International Conference, Georg-August-Universität Göttingen, 14-16 March 2019. Dealdine for abstracts: 1 October 2018.
Keynote Speakers: Professor Margaret Homans (Yale University) and Professor Elisabeth Peel (Loughborough University)
Throughout Western history and legal traditions, kinship has been firmly rooted within the bounds of blood relations. This naturalisation of kinship continues in modern technologies: genetic research projects such as the Human Genome Project and technologies such as DNA kinship analysis extend the concept of blood relations from the unit of the family to that of ethnic groups. Legal regimes equally tend to the privileging of genetic relations, even today.
From a Cultural Studies perspective, this is highly problematic: it points towards an essentialist understanding of kinship, predetermined by birth; it naturalises subjecthood based on genetic bonds and genealogy; it attributes symbolic value to a concept of genetic sameness rather than diversity; and it supports the family as a key site of power and discipline.

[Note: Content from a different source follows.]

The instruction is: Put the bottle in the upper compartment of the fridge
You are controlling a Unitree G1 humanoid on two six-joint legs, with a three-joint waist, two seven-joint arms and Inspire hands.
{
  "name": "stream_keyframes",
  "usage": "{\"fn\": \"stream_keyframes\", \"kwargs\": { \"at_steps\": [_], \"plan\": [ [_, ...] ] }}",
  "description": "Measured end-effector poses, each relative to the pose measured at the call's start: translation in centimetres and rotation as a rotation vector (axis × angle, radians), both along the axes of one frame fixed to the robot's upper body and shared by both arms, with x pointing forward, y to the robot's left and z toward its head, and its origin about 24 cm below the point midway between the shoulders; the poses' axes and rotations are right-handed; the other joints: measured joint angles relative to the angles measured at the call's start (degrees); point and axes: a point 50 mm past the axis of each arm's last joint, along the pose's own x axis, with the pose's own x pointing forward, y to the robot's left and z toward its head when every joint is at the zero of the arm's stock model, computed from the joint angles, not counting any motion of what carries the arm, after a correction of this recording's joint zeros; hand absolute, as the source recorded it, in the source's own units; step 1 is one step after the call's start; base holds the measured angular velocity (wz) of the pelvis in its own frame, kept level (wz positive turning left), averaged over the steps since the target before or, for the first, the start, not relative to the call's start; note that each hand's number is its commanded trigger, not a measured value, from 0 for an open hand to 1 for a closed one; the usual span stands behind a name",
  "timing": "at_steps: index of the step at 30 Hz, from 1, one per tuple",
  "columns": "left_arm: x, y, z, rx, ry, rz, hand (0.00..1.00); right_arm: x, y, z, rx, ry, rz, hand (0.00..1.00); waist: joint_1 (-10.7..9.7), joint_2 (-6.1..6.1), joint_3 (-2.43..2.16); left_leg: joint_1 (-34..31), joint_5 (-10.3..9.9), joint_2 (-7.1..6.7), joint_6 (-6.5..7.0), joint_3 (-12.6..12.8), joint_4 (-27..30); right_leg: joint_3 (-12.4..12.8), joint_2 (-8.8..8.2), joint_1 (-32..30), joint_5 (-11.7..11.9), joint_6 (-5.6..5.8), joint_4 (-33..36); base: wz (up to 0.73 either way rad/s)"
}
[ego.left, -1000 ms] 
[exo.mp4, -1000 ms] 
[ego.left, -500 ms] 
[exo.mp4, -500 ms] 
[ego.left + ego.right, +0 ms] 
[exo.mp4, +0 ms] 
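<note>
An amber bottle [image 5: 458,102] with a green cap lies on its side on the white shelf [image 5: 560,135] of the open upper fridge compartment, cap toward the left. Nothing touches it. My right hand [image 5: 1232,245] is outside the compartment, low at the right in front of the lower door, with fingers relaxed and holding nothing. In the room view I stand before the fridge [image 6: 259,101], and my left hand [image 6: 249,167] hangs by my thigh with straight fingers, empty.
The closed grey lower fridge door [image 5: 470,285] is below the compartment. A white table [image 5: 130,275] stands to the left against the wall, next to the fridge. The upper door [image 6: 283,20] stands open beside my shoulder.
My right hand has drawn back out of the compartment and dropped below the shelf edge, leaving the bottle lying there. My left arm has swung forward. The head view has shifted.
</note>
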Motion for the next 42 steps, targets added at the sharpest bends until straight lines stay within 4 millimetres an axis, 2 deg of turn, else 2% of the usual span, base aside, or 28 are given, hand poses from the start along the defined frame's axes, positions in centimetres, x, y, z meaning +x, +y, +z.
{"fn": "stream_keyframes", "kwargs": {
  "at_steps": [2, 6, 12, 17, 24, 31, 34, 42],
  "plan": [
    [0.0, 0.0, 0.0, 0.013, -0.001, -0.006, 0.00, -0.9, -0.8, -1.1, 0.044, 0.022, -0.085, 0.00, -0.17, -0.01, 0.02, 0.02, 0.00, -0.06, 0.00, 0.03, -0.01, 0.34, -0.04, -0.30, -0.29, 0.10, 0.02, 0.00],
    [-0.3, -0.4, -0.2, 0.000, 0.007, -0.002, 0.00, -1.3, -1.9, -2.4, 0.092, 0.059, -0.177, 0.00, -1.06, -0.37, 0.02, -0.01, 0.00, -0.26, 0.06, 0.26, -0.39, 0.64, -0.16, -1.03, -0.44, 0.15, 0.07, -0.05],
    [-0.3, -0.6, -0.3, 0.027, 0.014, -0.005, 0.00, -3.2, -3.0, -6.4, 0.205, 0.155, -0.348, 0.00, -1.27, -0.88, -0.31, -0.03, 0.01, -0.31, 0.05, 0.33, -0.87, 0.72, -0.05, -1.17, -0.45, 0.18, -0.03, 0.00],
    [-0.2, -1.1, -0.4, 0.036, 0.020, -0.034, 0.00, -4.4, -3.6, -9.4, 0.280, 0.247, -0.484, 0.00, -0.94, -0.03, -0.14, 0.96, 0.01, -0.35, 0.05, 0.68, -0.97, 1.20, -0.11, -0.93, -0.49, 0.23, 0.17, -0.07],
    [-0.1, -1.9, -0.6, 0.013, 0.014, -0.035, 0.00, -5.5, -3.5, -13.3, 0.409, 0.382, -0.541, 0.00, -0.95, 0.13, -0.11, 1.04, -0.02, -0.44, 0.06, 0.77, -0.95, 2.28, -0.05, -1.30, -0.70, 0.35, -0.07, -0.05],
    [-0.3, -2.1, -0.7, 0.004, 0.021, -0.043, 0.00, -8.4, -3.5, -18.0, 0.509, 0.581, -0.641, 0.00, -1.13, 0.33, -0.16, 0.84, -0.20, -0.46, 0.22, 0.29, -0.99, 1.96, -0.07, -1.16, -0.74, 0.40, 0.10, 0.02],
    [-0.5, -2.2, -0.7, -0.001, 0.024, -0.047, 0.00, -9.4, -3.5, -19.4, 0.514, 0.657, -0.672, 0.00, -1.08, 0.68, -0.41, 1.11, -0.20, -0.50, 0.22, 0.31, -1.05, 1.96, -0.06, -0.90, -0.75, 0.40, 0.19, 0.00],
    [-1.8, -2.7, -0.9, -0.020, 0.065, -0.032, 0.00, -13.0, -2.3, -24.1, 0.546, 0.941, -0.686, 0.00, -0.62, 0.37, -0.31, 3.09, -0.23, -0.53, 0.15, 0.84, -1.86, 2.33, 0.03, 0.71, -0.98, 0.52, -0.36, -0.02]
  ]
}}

Arguments for a non-essentialist redefinition of kinship have been put forward from a number of fields, including philosophy, gender studies, literary and cultural studies, and cultural anthropology. Judith Butler (2004) reads kinship as a problematic allegory for the origin of culture, arguing for an understanding of kinship beyond the normative restraints of biological relations. Similarly, Donna Haraway (1995) takes a dim view of the historically fatal consequences of blood-based kinship. However, the attraction of the genealogical origin is not limited to patriarchal narratives. Margaret Homans (2013) has looked at origin stories in adoption narratives and pointed to the paradoxical situation of feminism which on the one hand advocates non-essentialist, non-nuclear, non-heteronormative forms of kinship, and on the other hand acknowledges the power of the particular relation between birthmother and child. Damien Riggs and Elizabeth Peel (2016) finally have staked out the field of critical kinship studies and formulated its focus as “the need to move beyond a humanist account of kinship.”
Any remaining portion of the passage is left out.